**WORK REQUIRED:**
Print the listing exactly, but only as far as the line containing "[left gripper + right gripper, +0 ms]". The first line and that line are both included.

**DATA:**
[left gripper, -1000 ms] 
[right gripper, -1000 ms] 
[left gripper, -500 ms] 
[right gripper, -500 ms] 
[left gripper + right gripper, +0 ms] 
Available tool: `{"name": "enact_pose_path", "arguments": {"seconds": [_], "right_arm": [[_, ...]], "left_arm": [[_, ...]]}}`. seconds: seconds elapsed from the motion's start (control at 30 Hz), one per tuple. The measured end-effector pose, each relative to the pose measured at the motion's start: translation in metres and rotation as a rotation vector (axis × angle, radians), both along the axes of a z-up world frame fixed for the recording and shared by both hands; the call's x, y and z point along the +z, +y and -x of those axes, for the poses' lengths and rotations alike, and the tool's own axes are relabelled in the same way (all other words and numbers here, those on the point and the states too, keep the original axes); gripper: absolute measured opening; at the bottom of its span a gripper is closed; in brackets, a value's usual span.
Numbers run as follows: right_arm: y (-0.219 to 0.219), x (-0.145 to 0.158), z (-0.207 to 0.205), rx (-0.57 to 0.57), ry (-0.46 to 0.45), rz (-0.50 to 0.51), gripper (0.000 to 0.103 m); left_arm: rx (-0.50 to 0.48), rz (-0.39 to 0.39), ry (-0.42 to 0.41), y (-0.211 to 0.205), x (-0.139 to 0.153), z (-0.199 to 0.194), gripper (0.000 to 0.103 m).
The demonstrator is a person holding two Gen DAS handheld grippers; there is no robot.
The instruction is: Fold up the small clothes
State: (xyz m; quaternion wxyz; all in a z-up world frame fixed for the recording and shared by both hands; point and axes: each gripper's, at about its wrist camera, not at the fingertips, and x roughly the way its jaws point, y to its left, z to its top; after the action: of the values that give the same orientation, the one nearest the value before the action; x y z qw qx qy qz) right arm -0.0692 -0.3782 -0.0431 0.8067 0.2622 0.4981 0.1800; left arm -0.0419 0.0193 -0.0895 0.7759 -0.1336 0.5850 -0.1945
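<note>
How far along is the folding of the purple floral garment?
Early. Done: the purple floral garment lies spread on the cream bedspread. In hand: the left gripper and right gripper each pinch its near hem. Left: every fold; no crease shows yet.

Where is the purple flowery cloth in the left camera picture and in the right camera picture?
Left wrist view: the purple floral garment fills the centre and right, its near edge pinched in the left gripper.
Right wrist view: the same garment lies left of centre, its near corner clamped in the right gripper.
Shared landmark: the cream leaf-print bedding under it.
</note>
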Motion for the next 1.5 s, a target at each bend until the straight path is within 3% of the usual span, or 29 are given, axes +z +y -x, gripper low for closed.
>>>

**TASK RESPONSE:**
[left gripper, -1000 ms] 
[right gripper, -1000 ms] 
[left gripper, -500 ms] 
[right gripper, -500 ms] 
[left gripper + right gripper, +0 ms] 

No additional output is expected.